→ **Exercise description**:
For each line below with the word "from", write out a copy.

*** Opening Dataset extract ***

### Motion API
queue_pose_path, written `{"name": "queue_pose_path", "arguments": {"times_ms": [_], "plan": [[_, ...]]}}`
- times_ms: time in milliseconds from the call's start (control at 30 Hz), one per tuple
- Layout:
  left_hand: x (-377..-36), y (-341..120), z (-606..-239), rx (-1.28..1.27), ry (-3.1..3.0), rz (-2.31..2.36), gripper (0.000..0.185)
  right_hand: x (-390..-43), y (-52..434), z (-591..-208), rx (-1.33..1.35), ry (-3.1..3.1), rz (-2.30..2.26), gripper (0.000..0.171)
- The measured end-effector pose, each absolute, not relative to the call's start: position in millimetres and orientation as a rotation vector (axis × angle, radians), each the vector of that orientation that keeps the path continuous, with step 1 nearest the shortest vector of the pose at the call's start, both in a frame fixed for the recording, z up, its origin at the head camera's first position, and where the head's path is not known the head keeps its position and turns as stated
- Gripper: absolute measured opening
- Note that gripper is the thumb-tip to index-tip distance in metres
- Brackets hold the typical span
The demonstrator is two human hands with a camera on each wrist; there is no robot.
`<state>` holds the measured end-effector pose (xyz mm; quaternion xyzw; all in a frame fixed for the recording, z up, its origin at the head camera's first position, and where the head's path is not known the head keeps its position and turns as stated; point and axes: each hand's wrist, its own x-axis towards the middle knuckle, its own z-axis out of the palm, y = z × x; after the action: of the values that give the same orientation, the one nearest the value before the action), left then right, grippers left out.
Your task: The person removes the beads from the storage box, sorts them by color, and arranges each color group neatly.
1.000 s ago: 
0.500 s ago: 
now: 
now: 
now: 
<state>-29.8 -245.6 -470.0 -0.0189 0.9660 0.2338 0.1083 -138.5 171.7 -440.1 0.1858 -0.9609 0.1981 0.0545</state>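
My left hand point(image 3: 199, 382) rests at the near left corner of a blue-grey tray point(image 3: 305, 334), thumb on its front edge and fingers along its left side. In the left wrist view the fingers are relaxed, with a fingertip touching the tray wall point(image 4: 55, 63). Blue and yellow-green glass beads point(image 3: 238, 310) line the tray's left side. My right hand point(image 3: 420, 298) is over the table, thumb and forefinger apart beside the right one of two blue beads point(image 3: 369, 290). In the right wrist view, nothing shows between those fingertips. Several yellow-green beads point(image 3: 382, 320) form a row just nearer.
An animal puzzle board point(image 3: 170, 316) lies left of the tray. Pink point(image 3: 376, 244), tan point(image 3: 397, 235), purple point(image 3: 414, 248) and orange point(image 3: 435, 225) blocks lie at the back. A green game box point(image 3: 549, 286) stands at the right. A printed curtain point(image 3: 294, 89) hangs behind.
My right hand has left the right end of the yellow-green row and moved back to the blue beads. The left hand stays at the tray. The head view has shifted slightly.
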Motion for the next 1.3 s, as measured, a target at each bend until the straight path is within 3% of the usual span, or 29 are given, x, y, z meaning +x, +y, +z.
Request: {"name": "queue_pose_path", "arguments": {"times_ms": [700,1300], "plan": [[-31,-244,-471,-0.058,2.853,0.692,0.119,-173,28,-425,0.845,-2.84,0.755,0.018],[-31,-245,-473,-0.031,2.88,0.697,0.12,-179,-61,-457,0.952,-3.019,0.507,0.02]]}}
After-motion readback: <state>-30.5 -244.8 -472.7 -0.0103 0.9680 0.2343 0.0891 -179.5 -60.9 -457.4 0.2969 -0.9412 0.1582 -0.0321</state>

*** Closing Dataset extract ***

→ **Answer for this exercise**:
- times_ms: time in milliseconds from the call's start (control at 30 Hz), one per tuple
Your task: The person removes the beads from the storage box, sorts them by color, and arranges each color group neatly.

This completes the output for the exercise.